### WHAT YOU NEED TO DO
Here is the task for the records below: repeat exactly the lines from the one with "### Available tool" to the one with "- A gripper", both included, and nothing else.

Stored items
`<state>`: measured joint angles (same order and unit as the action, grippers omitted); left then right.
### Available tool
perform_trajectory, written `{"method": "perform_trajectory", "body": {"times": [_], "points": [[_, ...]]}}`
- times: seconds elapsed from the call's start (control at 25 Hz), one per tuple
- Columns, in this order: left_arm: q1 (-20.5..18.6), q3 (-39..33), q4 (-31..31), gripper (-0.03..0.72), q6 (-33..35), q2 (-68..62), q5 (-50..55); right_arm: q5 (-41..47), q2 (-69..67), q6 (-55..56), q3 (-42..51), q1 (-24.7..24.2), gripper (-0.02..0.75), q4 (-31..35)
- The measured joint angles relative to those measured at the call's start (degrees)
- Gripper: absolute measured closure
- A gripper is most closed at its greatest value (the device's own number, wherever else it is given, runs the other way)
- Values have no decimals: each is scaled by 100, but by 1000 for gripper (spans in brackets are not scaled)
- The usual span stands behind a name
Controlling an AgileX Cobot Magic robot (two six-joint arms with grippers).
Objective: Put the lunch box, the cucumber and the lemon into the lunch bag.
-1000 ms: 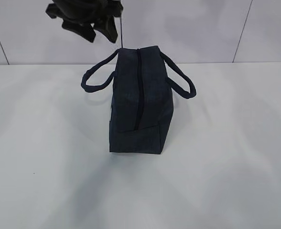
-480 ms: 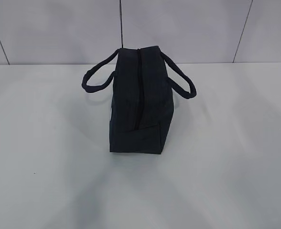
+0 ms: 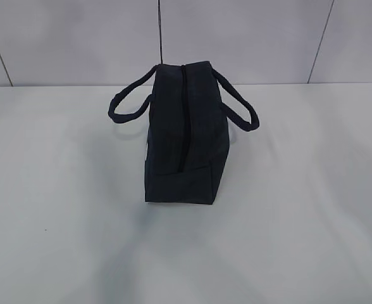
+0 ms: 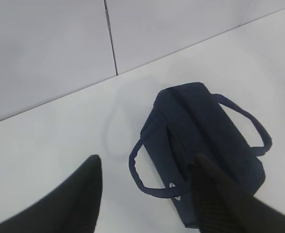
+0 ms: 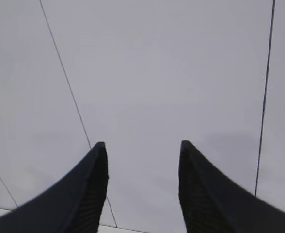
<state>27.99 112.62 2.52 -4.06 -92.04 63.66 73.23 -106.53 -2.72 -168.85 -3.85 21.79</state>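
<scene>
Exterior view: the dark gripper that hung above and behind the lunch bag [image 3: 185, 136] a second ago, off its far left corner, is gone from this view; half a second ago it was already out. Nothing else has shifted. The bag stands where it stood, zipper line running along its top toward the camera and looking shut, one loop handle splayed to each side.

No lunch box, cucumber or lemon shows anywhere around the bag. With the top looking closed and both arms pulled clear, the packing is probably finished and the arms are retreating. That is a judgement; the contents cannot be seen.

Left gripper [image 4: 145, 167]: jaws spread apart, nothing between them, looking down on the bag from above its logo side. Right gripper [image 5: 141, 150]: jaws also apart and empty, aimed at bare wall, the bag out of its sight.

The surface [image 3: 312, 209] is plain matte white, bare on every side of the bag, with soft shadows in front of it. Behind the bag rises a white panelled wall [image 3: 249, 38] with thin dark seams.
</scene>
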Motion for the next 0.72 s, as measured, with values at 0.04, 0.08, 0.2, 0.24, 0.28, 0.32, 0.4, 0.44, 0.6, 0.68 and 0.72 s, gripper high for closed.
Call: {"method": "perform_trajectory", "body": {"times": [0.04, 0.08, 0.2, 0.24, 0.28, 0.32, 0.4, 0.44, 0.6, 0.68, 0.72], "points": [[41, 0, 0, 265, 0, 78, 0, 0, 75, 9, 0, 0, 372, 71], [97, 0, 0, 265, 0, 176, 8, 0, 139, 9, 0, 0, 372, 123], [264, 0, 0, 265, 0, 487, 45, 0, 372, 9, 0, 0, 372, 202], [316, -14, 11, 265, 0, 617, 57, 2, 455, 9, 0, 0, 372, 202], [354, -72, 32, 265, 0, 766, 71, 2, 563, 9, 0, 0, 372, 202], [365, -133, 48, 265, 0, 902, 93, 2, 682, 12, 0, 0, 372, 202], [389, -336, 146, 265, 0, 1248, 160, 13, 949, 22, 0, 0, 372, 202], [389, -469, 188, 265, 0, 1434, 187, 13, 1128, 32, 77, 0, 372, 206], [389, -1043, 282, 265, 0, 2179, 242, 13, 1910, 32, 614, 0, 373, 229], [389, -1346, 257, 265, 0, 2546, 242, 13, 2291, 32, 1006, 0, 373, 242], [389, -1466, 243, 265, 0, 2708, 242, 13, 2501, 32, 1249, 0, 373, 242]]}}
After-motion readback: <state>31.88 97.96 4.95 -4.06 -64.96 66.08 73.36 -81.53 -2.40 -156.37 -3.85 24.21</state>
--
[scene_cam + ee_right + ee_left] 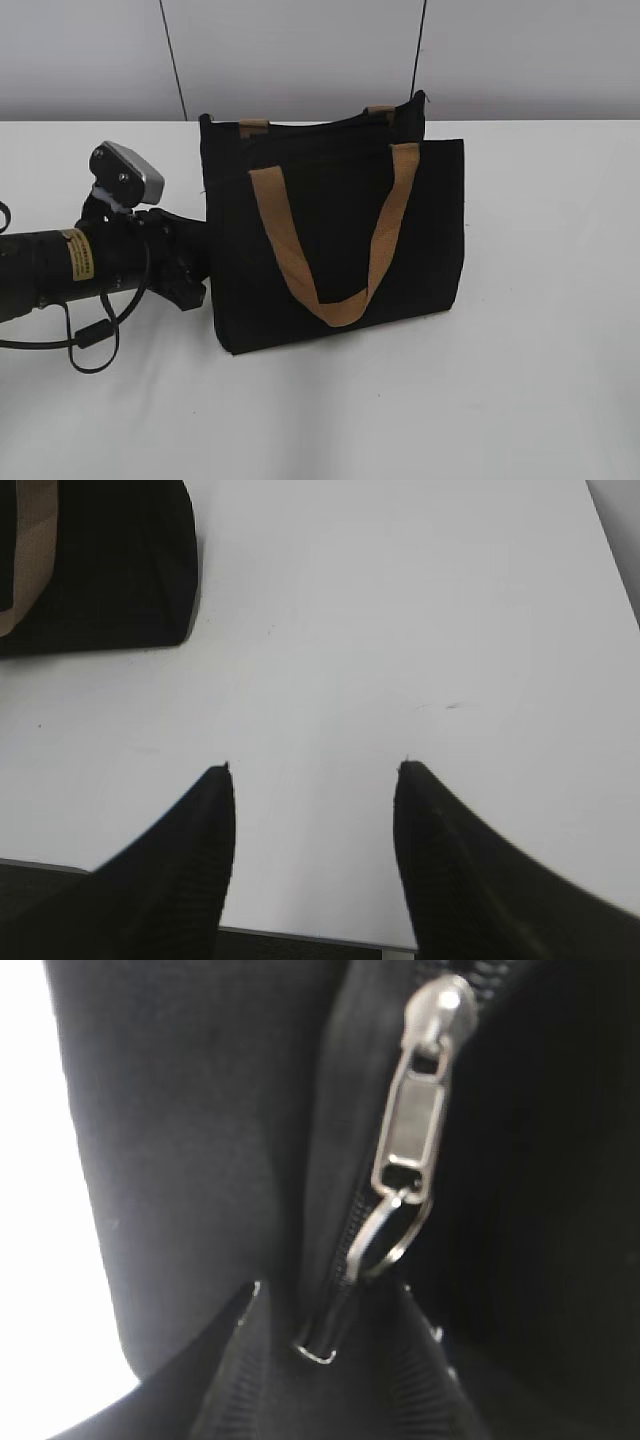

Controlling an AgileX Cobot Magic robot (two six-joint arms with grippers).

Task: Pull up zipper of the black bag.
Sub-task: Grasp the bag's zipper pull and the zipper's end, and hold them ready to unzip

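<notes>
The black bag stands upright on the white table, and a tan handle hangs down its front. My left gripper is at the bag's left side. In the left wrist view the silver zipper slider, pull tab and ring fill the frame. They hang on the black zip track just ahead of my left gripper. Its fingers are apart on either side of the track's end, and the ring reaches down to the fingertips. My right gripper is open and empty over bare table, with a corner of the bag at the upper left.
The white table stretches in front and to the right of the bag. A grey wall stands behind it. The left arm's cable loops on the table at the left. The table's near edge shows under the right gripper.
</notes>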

### REPLY TO THE EXERCISE
### Available tool
perform_trajectory, written `{"method": "perform_trajectory", "body": {"times": [_], "points": [[_, ...]]}}`
- times: seconds elapsed from the call's start (control at 25 Hz), one per tuple
- Columns, in this order: left_arm: q1 (-20.5..18.6), q3 (-39..33), q4 (-31..31), gripper (-0.03..0.72), q6 (-33..35), q2 (-68..62), q5 (-50..55); right_arm: q5 (-41..47), q2 (-69..67), q6 (-55..56), q3 (-42..51), q1 (-24.7..24.2), gripper (-0.02..0.75), q4 (-31..35)
- The measured joint angles relative to those measured at the call's start (degrees)
- Gripper: absolute measured closure
- A gripper is most closed at its greatest value (the device's own number, wherever else it is given, runs the other way)

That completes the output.